The communications regulator is also making its initial proposals for future regulation of the broadband market.

The regulator notes that broadband has become a mass-market service, with providers other than BT offering services over three million unbundled broadband lines and Virgin Media offering a service to 50% of the country over cable.

Ofcom revealed that 99% of the UK is connected to a broadband-enabled exchange, and claimed over half of households had implemented broadband. Ofcom also noted that broadband prices had fallen by 9% in the past twelve months.

But broadband take-up on such a massive scale is putting great demand on current copper-based networks, with ISPs implementing technology to deliver faster speeds over existing networks.

The regulator warns that the development and consumption of high speed services means current generation networks will at some point be unable to deliver the very high speed broadband service customers may demand.

Ofcom's consultation highlights how the market and infrastructure conditions in the UK are very different to those countries where investment in fibre has already been strong.

The regulator accepts that the deployment of nationwide fibre channels could have a major impact on the UK economy and on consumers, and notes the need for regulatory clarity in support of any investment in such infrastructure.

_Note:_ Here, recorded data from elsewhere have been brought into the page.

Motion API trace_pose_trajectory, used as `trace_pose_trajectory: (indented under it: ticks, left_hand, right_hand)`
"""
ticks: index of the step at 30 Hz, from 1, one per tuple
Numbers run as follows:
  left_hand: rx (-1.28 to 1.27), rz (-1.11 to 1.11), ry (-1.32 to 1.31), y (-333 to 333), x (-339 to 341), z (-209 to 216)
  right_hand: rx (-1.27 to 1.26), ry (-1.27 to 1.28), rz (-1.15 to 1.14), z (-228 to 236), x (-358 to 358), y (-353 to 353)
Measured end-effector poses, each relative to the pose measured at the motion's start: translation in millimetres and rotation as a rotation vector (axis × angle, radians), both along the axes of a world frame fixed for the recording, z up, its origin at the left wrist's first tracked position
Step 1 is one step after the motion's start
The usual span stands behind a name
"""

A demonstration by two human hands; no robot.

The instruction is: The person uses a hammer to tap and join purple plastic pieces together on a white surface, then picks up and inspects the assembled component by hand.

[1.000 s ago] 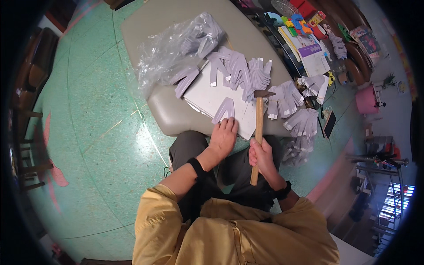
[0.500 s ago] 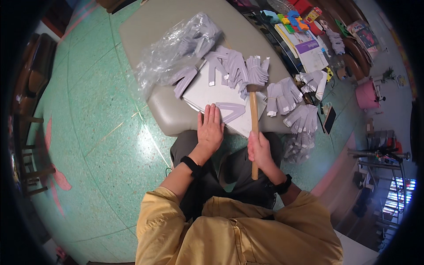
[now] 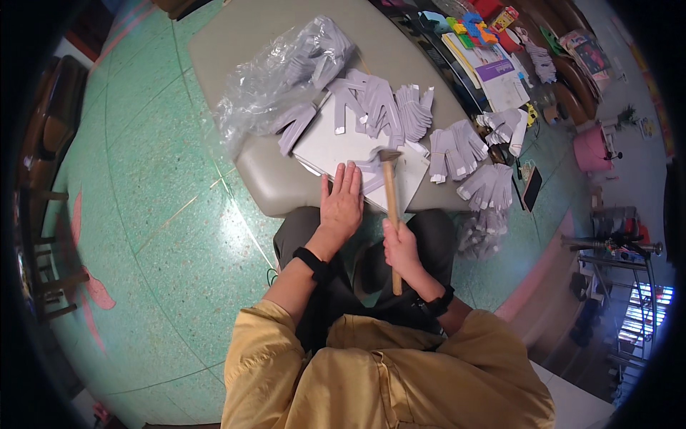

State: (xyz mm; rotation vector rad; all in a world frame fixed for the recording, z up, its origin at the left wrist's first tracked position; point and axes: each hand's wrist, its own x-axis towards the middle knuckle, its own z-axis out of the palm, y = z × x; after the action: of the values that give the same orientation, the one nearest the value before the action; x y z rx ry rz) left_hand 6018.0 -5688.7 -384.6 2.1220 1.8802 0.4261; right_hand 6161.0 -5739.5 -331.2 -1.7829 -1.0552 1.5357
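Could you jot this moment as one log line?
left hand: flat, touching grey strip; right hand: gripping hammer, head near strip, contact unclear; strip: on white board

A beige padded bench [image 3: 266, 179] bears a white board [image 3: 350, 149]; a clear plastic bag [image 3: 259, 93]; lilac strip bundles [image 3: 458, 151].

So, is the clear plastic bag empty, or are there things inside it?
Not empty: through the clear plastic bag, grey strips show, bunched toward its upper-right end.
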Motion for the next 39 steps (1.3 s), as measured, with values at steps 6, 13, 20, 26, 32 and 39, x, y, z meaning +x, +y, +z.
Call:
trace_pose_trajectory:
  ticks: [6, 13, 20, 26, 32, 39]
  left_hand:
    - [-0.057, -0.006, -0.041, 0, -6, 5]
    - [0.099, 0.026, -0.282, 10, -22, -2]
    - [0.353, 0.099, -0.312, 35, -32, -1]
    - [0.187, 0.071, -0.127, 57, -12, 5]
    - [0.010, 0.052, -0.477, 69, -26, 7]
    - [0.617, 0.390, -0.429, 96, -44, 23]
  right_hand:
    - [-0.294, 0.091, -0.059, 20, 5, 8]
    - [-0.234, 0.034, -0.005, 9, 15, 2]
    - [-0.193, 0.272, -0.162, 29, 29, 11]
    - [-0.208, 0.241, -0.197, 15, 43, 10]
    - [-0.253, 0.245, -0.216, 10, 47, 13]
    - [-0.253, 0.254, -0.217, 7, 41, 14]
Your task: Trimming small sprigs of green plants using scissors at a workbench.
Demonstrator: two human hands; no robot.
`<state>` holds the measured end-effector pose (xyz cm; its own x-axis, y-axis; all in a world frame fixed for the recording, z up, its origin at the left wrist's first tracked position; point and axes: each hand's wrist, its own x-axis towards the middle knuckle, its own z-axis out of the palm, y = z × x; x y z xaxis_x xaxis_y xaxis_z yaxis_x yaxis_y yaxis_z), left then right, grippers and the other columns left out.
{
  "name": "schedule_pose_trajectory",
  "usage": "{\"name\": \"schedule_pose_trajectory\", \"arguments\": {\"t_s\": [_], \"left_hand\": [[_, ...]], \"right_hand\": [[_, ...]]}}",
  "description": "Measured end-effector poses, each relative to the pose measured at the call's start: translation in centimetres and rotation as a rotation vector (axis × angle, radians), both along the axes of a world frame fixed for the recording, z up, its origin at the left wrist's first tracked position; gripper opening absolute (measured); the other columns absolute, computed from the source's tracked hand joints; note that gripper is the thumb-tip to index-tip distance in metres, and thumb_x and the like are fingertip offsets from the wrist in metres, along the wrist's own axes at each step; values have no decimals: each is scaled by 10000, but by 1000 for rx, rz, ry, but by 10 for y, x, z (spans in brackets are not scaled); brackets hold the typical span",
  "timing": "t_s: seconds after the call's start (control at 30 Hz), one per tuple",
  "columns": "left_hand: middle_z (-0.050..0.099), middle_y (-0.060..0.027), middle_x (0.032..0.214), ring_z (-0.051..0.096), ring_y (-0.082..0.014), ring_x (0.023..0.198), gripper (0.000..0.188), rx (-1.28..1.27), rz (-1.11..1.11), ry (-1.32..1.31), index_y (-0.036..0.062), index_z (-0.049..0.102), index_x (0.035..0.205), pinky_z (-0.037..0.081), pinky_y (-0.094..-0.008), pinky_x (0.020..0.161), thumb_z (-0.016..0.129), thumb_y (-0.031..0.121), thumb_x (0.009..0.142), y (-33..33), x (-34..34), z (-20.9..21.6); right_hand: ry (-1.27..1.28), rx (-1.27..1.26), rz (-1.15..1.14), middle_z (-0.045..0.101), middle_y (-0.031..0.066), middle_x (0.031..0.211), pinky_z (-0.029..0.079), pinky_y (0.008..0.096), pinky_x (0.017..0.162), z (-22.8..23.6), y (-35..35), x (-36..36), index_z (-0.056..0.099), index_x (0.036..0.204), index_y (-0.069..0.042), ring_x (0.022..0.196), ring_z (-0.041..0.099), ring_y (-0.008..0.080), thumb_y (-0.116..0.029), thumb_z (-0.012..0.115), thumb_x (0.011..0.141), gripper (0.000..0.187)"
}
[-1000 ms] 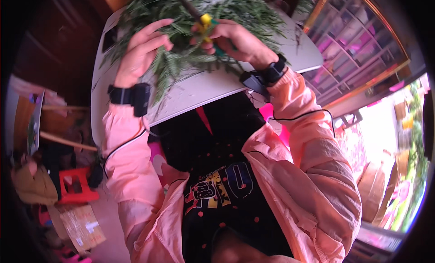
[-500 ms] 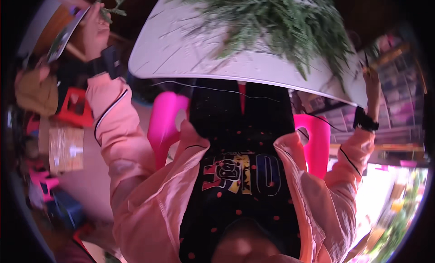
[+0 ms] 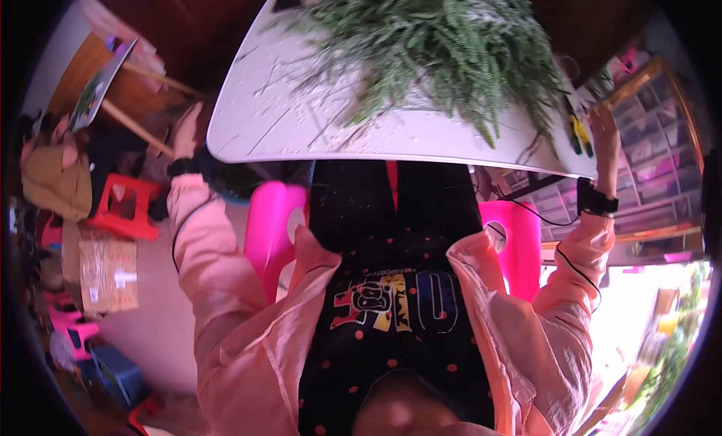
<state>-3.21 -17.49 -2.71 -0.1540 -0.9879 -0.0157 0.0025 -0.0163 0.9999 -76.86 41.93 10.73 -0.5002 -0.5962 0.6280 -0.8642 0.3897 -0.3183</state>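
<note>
A heap of green fern-like fronds (image 3: pixel 444 52) covers the middle and far part of the white table (image 3: pixel 252 124). My left hand (image 3: pixel 187 132) is beside the table's left edge, empty, its fingers stretched out and apart from the fronds. On the right, my right hand (image 3: pixel 605 131) is at the table's edge with its fingers extended. Right beside it, a pair of cutters with yellow and dark handles (image 3: pixel 579 133) rests on the tabletop. Whether the fingers still touch the cutters is hard to make out.
Loose needles and thin stems lie scattered over the table's left side. A red stool (image 3: pixel 128 203) and a cardboard box (image 3: pixel 109 277) stand on the left. I sit in a pink chair (image 3: pixel 271 225). To the right is a gold-framed panelled case (image 3: pixel 662 150). Another person is at far left.
The green sprig has left my left hand, which has dropped lower beside the table. My right hand has let go of the cutters, now on the table. The heap appears slightly lower in view.
</note>
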Motion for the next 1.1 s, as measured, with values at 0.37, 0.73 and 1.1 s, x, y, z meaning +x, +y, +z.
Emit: {"name": "schedule_pose_trajectory", "arguments": {"t_s": [0.37, 0.73, 1.1], "left_hand": [[678, -44, 899, 605, -123, 827, 355, -1305, 428, -701, -18, 620, 1148, 446, -270, 853, 653, 182, 856, 164, -82, 214], [672, -63, 867, 622, -100, 837, 201, -466, -412, -184, -44, 640, 1050, 450, -212, 809, 608, 28, 865, 263, -195, 254], [609, -67, 829, 590, -210, 820, 99, -1247, -695, 40, -7, 634, 912, 425, -524, 981, 622, -15, 814, 309, -295, 323]], "right_hand": [[215, -93, 312, 672, 119, 917, 486, 285, 778, 106, -90, 192, 659, 1038, -36, 842, 653, 211, -44, 593, 841, 207], [48, 407, 464, 653, 154, 786, 505, 373, 644, 107, -174, 181, 664, 898, -21, 691, 631, 310, -132, 610, 829, 141], [-2, 394, 652, 658, 147, 792, 503, 369, 650, 106, -229, 163, 649, 935, -27, 705, 633, 319, -144, 633, 820, 165]]}}
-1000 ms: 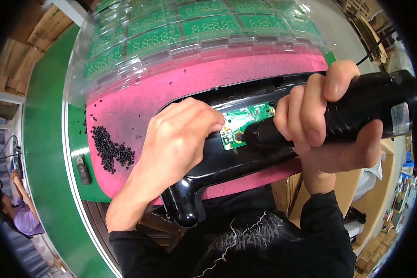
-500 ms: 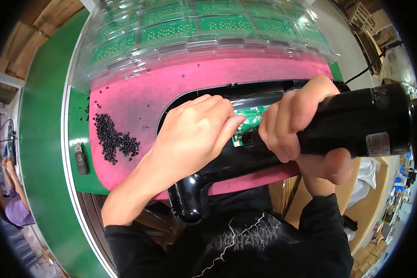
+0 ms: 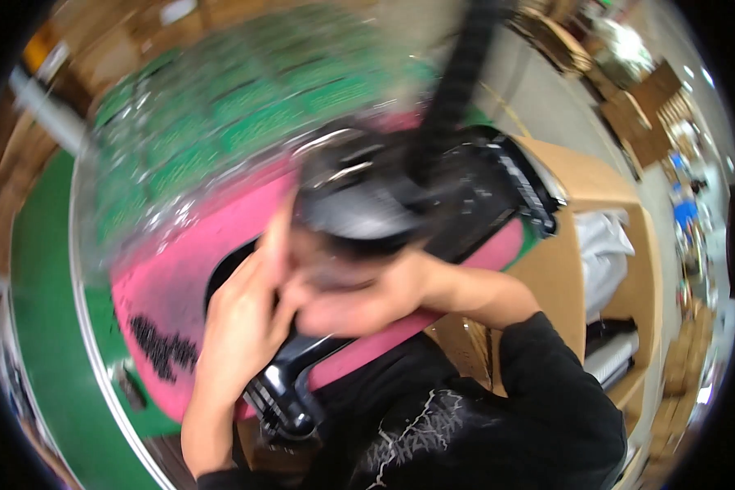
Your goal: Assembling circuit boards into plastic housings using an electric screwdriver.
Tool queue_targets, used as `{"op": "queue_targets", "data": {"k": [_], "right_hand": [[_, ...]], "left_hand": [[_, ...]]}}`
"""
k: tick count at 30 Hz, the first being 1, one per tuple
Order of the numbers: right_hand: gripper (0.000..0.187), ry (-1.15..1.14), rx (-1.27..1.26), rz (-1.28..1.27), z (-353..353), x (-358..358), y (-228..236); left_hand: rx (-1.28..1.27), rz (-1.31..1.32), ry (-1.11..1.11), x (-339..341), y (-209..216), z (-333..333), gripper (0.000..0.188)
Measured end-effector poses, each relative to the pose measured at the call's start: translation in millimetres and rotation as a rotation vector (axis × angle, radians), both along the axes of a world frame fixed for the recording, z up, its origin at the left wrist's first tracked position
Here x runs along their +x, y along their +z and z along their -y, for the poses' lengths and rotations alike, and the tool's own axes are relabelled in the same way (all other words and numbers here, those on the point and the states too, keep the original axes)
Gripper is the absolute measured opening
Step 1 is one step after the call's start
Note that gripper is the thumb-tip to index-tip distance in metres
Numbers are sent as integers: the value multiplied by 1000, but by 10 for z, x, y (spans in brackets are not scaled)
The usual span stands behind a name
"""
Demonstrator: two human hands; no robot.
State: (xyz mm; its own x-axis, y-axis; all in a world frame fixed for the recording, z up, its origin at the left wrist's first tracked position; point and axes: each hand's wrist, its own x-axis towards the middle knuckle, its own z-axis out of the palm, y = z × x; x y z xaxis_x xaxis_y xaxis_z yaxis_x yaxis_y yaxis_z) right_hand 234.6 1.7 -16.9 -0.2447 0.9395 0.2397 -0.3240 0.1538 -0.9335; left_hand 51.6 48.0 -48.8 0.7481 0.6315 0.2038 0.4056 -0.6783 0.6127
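My right hand [image 3: 355, 310] is wrapped round a thick black powered screwdriver [image 3: 359, 208], which stands tilted up toward me, smeared by motion. A black cable rises from that side of the tool. Close beside it, my left hand [image 3: 241, 318] is over the black plastic housing [image 3: 290, 396]. Its fingertips are blurred and partly behind the tool, so their grip does not show. The housing lies slantwise on a pink mat [image 3: 212, 216], its handle-like end toward me. Hands and tool hide its middle, and no green board shows inside it.
Clear plastic trays of green circuit boards [image 3: 220, 122] lie beyond the mat. Small black screws [image 3: 163, 347] are heaped on the mat's left. Beside them lies a small dark object [image 3: 129, 388] on the green table [image 3: 45, 327]. An open cardboard box [image 3: 645, 278] holding bags stands at the right.
My view has turned, so the housing now slants. The screwdriver has swung from pointing left, with its tip at the green board, to tilting up. Both hands are closer together.
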Motion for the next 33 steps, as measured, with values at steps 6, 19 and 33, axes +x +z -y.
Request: {"op": "queue_targets", "data": {"k": [6, 19, 33], "right_hand": [[38, -224, 230, -129, 17, -166, -5], [34, -421, 318, -426, 190, -76, 238], [52, -147, 274, -499, 414, 97, 103]], "left_hand": [[-90, -34, -30, -201, -215, 48, 40], [135, 49, -152, -174, -98, -3, 11], [-184, 166, -383, 0, 14, -8, 6]]}}
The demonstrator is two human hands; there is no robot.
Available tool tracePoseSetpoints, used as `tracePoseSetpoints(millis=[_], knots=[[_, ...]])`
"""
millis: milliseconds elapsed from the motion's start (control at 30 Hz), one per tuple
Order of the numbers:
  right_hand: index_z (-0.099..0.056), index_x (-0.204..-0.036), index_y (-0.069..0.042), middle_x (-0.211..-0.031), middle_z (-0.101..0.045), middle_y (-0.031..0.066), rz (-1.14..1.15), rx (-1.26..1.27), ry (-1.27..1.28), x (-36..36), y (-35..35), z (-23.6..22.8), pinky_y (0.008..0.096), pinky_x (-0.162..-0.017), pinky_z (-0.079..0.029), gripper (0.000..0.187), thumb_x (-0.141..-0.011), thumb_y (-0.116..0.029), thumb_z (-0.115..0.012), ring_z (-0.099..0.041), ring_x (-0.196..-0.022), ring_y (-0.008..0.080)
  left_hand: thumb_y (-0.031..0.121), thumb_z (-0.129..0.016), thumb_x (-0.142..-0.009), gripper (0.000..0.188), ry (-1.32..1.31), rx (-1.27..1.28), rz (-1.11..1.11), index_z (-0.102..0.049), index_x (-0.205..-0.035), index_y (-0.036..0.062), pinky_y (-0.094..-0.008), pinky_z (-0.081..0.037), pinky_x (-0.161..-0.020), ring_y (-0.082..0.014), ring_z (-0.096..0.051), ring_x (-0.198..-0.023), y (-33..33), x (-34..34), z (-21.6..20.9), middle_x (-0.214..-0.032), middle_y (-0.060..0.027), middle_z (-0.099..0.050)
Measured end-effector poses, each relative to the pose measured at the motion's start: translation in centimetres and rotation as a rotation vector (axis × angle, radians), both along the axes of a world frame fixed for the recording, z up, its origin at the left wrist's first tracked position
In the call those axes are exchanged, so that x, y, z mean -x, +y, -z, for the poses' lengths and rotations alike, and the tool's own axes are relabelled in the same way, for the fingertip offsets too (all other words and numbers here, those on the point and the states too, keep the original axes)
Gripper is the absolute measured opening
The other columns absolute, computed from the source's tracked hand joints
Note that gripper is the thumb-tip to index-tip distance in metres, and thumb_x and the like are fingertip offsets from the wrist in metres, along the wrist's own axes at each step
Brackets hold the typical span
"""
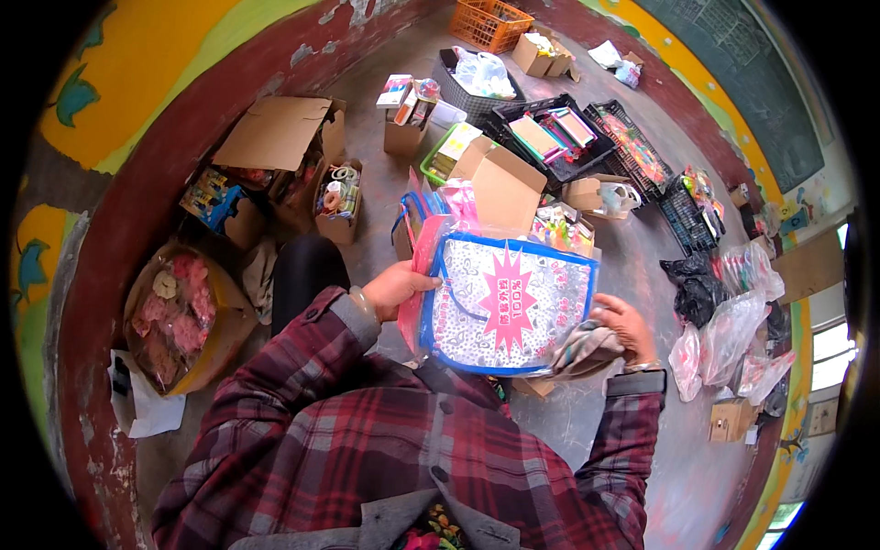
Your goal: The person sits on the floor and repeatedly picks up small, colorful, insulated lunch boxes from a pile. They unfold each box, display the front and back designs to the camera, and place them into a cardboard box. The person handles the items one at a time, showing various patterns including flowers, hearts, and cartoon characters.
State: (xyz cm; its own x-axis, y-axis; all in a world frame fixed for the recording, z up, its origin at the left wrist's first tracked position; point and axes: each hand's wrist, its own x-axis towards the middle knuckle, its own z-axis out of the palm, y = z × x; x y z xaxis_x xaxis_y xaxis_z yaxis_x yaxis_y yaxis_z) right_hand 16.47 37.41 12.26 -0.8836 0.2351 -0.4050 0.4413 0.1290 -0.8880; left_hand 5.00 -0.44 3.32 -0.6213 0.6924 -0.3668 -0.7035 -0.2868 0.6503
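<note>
In front of my chest is a flat, white patterned bag [458, 316] with blue trim and a pink starburst label. My left hand [394, 290] grips its left edge, together with a pink plastic-wrapped piece [423, 266] behind it. At the lower right corner, my right hand [629, 328] has its fingers curled around a crumpled grey-beige cloth [587, 350], which lies against the bag's edge. Just beyond the bag stands an open cardboard box [511, 191] with pink and blue packets beside it.
Several open cartons, including one with a flap [272, 131], stand at the left near a sack of pink fluffy stuff [236, 319]. Farther off are black crates [600, 151], a grey basket [456, 99] and an orange crate [489, 26]. Plastic bags [733, 335] lie at the right.
</note>
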Motion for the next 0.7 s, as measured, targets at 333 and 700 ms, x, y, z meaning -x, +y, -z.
tracePoseSetpoints(millis=[333,700], knots=[[-0.058,-0.111,0.004,-0.109,-0.061,0.0109,0.017,-0.357,0.796,-0.2,-11.3,-8.4,0.0267,-0.082,-0.047,0.024,-0.09,-0.007,-0.053,-0.06,-0.091,0.0143,0.002,-0.055,-0.086,0.034,-0.039,-0.034,0.004,-0.05,-0.118,-0.005,-0.0406,-0.049,-0.089,-0.0253,-0.062,-0.097,-0.8,0.4,1.1,-0.109,-0.0143,-0.061],[-0.05,-0.125,-0.016,-0.128,-0.049,0.0134,-0.615,-1.063,0.733,3.1,-24.4,6.4,0.0553,-0.099,-0.022,0.046,-0.081,-0.03,-0.059,-0.038,-0.125,0.0346,0.011,-0.051,-0.092,0.029,-0.041,-0.233,0.037,-0.051,-0.12,0.0012,-0.0376,-0.049,-0.088,-0.0216,-0.059,-0.102,-1.9,0.8,2.6,-0.116,-0.0113,-0.057]])
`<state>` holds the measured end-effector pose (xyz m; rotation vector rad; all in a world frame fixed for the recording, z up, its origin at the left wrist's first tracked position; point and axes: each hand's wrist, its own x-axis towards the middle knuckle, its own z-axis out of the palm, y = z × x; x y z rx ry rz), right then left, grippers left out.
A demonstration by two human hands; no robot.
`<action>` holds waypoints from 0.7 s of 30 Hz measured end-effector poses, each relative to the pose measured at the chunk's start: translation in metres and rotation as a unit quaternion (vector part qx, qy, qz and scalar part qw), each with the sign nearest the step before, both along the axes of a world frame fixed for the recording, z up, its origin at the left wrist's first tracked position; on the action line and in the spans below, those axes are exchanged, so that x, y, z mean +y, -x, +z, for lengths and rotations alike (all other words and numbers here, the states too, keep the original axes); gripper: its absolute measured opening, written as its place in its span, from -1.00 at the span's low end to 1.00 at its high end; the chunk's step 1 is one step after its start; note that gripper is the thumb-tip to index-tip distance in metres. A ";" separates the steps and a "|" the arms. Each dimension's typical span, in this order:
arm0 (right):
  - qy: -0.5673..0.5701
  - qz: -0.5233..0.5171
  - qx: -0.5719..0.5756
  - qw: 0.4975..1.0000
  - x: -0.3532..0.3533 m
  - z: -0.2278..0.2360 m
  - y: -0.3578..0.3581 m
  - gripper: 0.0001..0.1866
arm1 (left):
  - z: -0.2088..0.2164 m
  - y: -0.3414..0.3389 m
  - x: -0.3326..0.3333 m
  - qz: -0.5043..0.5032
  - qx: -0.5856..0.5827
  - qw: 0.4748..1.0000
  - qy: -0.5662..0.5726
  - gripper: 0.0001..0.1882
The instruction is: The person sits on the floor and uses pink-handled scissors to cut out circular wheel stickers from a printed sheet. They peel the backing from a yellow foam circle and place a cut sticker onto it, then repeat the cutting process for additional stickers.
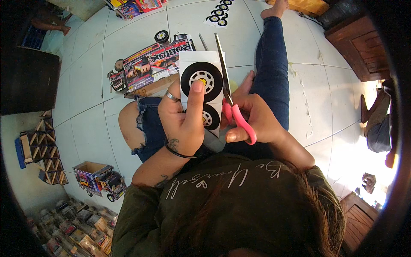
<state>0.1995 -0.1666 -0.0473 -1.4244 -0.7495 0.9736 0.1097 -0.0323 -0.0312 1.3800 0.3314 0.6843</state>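
The left hand [184,118] pinches a white paper strip [201,92] printed with black wheels, thumb pressed flat on the upper wheel, fingers behind. The strip stands upright at the middle of the view, over the lap. The right hand [252,120] is closed through the pink handles of the scissors [227,92]; the blades are parted, pointing to 12 o'clock, and run along the strip's right edge, touching it.

The strip looks thin, light and floppy: it will likely bend or tear if held far from the cut, so a hold close beside the blade line, as the thumb has now, seems soundest. The printed face may be slick under the thumb.

Open room: bare tiled floor [257,38] at 12 to 2 o'clock. A toy truck [150,64] lies near at 11 o'clock, a sheet of more wheels [219,13] at 12, a smaller truck [100,177] at 8. The strip's left edge is clear of everything.
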 end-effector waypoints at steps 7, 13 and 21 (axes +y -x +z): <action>-0.039 -0.022 0.039 0.998 0.000 -0.002 0.008 -0.55 | -0.001 -0.001 -0.007 0.016 -0.030 0.999 -0.006 -0.76; -0.020 -0.015 0.020 0.999 -0.001 0.003 0.007 -0.56 | -0.001 0.000 -0.008 0.031 -0.034 0.998 -0.045 -0.75; -0.010 -0.016 -0.001 1.000 0.000 0.005 0.006 -0.56 | -0.001 0.004 -0.004 0.051 -0.006 0.993 -0.109 -0.77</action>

Ofcom said it wanted to encourage competition while leaving plenty of opportunity to innovate in the market, and conceded whatever regulation it does put in place must also reflect the "significant commercial investment risk" associated with deploying next-generation networks

Ofcom CEO Ed Richards said: "Investment in next-generation access will represent a substantial commercial risk and the market should decide where and when it will be made. We want to ensure there are no barriers to investment and provide a clear regulatory environment which will help encourage investment.

"But we also want to ensure that the benefits of competition which consumers have enjoyed with current generation broadband can also be achieved as we move to higher speed next generation access."

The consultation closes on December 5.